How to plan for the ‘workplace’ of the future
Businesses that plan to return to the office en masse might want to rethink their long-term strategy. Our research indicates that employees have the ability to build critical workplace relationships and drive results—all while working hybrid or remote schedules.
And in a job market that currently favors workers, listening to employees and their needs is more important than ever.
Take individual needs into account
Every individual member of the team will have different views, fears, and concerns when it comes to a potential return to the office. The key is to offer the flexibility most workers have become accustomed to, according to their own preferences.

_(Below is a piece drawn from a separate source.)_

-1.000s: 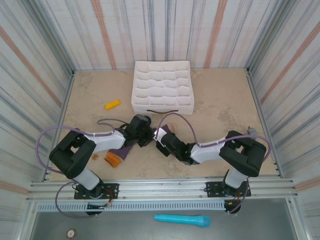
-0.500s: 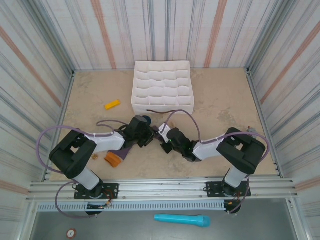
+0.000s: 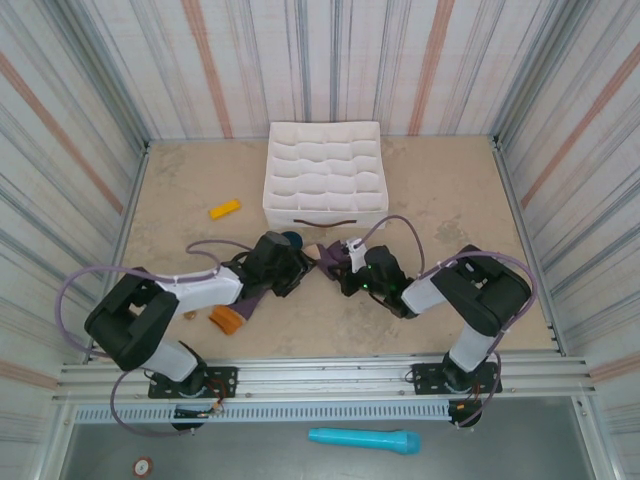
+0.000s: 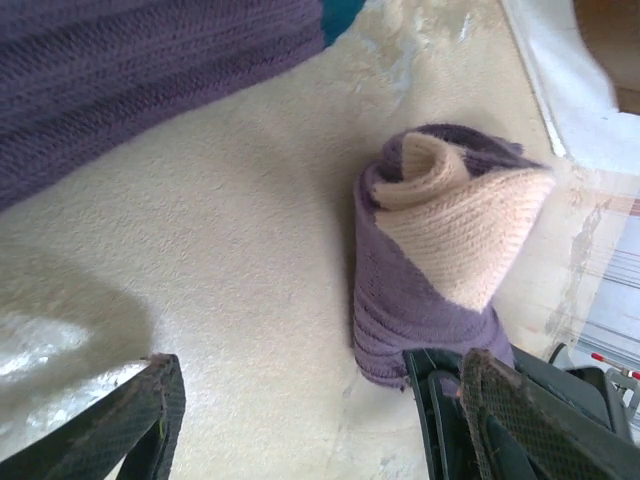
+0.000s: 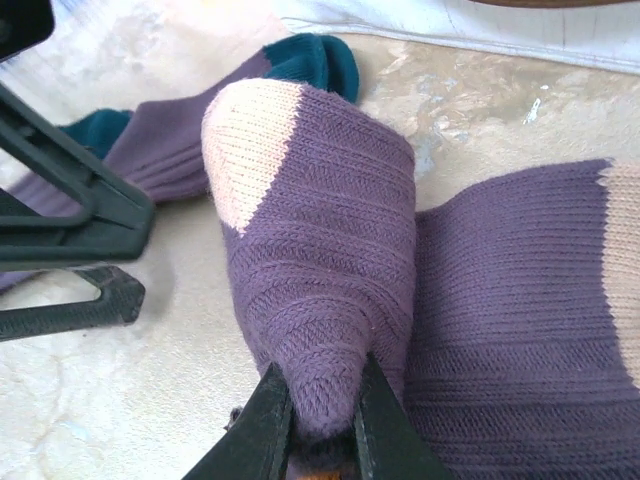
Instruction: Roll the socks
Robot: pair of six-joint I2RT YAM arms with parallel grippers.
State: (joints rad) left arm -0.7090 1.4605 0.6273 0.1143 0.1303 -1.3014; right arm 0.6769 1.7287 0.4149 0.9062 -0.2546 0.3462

Don't disregard young talent as they are a flight risk
Businesses that inflict a full-time return to the office should be prepared for a significant fallout, particularly among their younger workers. With 32% of Gen Z workers planning to leave their place of employment, it’s time for managers to listen and address the needs of this age group, or risk losing a large chunk of their youthful workforce.
Consider a hybrid model for balance and mental wellbeing
Evidently, balance is the key. When it comes to mental wellbeing, workers may benefit from interspersing home working days with days with their colleagues in the office.
Use tech wisely to facilitate genuine human connections
For those embracing more flexible working models for the long term, it’s important to choose the right technology that will help to underpin a virtual workplace culture and camaraderie. Choosing the right tools and implementing processes that give team members quality time to fully switch off could help to support better staff longevity.
Navigating through the end of another hectic year, business owners must continue to advocate empathy and flexibility in order to keep hold of valuable team members and advocate staff loyalty for the long term.